How should BP be measured during the 331.2 million primary care visits? It is time to abandon the auscultatory method and switch completely to digital measurements. Validated digital machines that are designed for office use are preferred. The manufacturers of these devices should make them more affordable for the large number of primary care offices that could purchase these machines to increase sales. The measurements should be accurate, and I have found that the devices are not the culprit in errors, but rather the humans using them. The two most common errors—too small of cuff size and taking the measurement immediately upon sitting during conversation—could be easily corrected. Although it is preferred to sit alone in an examination or “vital signs” room, this is not likely to occur. If the readings are elevated, repeating the measurement by auscultation by the provider will often correct many falsely elevated readings. Out‐of‐office measurements should be the norm for diagnosis (24‐hour ambulatory BP monitoring) or treatment (validated home BP monitoring with the correct cuff size).
The technology to use home monitoring of BP with transmission and feedback from the provider to the patient is available in a piecemeal fashion. It is time to integrate and reimburse for this service while also measuring control rates in a practice or population. Validated BP monitors should be co‐purchased (50%) by insurance companies, every 5 years, and with proof of usage by the patient, making the 50% patient payment refundable. Healthcare Effectiveness Data and Information Set (HEDIS) measurement guidelines will need to be updated to reflect out‐of‐office measurements, which are clinically relevant data.

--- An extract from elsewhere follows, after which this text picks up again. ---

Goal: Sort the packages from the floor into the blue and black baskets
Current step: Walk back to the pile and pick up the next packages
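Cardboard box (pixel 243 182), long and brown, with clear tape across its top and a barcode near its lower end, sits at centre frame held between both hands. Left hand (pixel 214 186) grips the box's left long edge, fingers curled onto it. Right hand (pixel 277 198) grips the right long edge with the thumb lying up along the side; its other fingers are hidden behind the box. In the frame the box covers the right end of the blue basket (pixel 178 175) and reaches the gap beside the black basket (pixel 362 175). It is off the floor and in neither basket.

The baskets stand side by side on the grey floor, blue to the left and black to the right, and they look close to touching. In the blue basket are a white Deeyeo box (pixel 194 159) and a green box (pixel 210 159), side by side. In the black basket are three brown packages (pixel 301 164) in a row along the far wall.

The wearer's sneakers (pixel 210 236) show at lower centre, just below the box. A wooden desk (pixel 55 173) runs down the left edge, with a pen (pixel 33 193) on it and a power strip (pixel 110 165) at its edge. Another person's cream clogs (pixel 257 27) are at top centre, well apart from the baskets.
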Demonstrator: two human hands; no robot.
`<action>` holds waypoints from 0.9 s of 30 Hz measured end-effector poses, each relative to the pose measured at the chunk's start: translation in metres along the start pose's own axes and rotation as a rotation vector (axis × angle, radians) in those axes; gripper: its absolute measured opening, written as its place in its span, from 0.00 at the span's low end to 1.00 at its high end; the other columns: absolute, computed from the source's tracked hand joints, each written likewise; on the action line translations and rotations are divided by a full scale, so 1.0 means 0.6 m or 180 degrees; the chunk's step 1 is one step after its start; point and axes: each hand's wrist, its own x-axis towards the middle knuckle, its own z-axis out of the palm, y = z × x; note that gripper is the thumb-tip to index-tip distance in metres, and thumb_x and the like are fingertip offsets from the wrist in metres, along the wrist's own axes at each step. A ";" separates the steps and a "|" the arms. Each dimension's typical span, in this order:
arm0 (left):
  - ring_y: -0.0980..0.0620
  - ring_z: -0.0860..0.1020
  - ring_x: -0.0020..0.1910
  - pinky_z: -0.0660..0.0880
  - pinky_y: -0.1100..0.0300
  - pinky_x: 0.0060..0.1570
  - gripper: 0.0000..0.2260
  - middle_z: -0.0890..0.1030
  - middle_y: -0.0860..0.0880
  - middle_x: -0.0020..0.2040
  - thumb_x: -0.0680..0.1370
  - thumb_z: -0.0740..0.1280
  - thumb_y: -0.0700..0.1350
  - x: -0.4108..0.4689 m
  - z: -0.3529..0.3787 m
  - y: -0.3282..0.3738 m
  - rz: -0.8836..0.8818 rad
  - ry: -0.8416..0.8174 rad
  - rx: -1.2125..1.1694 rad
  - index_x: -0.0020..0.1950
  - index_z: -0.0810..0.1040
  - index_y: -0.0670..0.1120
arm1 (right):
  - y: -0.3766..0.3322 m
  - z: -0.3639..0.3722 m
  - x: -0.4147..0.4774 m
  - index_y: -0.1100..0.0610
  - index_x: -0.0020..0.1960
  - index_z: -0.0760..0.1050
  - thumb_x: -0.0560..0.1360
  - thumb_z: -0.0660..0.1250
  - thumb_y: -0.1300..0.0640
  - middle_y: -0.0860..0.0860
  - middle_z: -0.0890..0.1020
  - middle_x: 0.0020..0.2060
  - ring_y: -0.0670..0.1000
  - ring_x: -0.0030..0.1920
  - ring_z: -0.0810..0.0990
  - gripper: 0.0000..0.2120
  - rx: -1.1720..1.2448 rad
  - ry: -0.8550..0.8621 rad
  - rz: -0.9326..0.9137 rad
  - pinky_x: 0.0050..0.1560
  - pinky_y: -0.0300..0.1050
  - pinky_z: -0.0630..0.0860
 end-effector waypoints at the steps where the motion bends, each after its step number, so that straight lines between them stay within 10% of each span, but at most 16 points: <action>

The American Society of Hypertension with the American Heart Association should together pledge support for expanding out‐of‐office BP measurements with reimbursement and work to change HEDIS to accept these measurements for improvement of the actual control of hypertension in primary care practices and populations—a remarkable value for society!
CONFLICTS OF INTEREST
The author has no conflicts of interest to declare.